PROBLEM TO WORK ON:
The material below holds a span beginning at the line with "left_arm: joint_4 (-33" and ending at the line with "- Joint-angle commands". Quote that span exactly, both ends included, and only that span.

DATA FOR THIS TASK:
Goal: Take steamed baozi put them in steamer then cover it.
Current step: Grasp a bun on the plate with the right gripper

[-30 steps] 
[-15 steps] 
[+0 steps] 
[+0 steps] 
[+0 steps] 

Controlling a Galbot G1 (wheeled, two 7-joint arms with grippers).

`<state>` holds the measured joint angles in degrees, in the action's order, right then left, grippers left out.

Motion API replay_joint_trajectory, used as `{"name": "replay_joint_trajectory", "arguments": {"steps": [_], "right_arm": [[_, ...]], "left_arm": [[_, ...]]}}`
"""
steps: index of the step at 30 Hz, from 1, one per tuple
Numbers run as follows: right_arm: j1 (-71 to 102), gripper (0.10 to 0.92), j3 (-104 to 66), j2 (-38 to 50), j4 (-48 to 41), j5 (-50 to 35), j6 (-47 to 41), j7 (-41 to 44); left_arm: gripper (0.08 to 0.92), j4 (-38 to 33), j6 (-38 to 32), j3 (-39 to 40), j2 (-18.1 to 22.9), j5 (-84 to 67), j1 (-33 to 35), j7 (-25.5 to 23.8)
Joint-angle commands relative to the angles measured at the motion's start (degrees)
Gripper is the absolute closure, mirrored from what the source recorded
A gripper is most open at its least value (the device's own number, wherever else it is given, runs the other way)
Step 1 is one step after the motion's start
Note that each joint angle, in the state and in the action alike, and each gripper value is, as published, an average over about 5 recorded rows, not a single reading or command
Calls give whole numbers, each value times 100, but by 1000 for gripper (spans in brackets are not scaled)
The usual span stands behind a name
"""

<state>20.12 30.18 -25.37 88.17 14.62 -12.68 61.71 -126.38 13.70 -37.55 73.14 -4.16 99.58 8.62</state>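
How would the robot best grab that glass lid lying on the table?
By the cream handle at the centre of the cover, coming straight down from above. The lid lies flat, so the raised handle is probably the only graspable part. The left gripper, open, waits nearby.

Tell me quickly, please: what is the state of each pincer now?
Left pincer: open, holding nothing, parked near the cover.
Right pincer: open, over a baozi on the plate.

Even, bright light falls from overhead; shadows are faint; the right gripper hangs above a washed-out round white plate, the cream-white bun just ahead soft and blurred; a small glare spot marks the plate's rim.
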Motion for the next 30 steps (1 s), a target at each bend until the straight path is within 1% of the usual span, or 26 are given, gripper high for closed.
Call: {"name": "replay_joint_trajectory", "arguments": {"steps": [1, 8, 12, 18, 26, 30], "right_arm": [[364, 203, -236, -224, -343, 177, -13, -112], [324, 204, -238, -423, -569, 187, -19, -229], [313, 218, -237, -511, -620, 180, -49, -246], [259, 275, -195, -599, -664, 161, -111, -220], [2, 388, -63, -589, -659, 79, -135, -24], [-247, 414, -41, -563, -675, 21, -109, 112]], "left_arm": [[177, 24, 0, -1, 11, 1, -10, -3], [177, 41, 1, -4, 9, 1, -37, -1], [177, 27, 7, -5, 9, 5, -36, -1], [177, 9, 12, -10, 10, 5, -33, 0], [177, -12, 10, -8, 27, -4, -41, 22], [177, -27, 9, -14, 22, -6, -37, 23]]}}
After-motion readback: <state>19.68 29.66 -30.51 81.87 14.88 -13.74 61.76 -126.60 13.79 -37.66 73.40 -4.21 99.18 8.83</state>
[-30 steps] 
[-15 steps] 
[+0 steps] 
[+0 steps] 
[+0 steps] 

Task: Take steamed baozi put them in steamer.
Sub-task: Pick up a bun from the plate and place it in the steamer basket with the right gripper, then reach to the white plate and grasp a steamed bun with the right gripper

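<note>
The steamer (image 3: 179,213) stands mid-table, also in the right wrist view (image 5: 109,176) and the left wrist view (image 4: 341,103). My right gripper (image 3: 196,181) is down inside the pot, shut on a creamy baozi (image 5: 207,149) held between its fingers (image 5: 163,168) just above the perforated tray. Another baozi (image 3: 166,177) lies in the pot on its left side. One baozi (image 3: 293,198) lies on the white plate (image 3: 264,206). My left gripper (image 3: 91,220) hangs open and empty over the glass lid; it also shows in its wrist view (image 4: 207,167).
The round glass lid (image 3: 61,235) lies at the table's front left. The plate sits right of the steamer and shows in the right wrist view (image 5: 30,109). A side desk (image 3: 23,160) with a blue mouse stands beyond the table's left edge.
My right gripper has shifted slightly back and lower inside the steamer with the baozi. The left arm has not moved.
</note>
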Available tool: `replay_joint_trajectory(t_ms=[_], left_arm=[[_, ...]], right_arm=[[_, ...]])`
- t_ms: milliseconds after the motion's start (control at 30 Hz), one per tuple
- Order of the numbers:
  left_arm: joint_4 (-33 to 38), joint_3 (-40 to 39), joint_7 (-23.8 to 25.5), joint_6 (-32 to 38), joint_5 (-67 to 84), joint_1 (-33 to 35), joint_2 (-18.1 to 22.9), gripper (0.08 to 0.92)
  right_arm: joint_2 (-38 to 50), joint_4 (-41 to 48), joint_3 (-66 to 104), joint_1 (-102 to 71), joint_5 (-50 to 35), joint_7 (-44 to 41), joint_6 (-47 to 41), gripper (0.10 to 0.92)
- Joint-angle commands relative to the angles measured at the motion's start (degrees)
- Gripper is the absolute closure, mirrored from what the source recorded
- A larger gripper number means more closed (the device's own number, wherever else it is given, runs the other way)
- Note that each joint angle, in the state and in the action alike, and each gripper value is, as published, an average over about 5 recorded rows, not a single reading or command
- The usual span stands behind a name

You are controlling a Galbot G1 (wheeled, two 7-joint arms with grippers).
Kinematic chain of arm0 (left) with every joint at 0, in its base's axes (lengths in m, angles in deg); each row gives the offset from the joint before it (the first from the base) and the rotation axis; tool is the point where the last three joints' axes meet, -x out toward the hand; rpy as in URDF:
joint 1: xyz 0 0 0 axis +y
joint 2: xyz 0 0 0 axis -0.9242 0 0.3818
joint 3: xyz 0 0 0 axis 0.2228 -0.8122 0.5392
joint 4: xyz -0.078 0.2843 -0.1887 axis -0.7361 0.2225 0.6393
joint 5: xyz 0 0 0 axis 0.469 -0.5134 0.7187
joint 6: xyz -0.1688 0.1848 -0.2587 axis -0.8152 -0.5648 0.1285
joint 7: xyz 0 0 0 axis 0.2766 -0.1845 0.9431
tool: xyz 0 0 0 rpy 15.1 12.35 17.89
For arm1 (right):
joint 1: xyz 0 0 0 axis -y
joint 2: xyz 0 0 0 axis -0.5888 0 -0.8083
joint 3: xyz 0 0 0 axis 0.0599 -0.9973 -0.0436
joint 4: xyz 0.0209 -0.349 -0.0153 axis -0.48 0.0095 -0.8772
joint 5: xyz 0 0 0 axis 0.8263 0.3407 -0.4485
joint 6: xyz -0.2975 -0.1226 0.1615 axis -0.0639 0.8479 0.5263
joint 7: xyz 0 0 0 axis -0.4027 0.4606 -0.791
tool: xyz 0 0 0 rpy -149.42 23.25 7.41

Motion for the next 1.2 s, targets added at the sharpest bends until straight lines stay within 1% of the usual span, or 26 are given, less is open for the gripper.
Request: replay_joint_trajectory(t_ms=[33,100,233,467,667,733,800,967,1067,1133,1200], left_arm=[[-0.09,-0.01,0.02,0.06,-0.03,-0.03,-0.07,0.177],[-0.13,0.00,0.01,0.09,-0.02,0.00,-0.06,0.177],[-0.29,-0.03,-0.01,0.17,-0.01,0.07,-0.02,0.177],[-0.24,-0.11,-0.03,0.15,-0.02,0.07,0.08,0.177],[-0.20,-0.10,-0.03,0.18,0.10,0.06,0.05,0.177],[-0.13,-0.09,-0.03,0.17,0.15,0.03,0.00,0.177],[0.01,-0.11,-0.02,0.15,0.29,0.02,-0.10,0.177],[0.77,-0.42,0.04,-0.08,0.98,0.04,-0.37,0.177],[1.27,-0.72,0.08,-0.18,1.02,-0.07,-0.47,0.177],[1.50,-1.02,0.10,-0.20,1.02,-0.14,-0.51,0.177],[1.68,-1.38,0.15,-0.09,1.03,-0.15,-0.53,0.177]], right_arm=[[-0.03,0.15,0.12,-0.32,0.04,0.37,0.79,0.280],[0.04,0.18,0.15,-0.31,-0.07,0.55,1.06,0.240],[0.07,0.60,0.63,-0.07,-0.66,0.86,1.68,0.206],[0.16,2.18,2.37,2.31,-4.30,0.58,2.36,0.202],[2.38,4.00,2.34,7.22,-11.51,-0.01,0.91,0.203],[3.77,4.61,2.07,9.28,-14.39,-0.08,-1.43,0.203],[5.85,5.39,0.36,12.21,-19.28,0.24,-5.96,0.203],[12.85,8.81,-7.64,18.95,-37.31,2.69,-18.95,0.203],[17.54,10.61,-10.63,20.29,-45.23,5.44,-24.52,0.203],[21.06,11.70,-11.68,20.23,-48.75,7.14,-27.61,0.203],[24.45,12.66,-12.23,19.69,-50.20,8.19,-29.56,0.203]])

EXERCISE ANSWER:
  left_arm: joint_4 (-33 to 38), joint_3 (-40 to 39), joint_7 (-23.8 to 25.5), joint_6 (-32 to 38), joint_5 (-67 to 84), joint_1 (-33 to 35), joint_2 (-18.1 to 22.9), gripper (0.08 to 0.92)
  right_arm: joint_2 (-38 to 50), joint_4 (-41 to 48), joint_3 (-66 to 104), joint_1 (-102 to 71), joint_5 (-50 to 35), joint_7 (-44 to 41), joint_6 (-47 to 41), gripper (0.10 to 0.92)
- Joint-angle commands relative to the angles measured at the motion's start (degrees)

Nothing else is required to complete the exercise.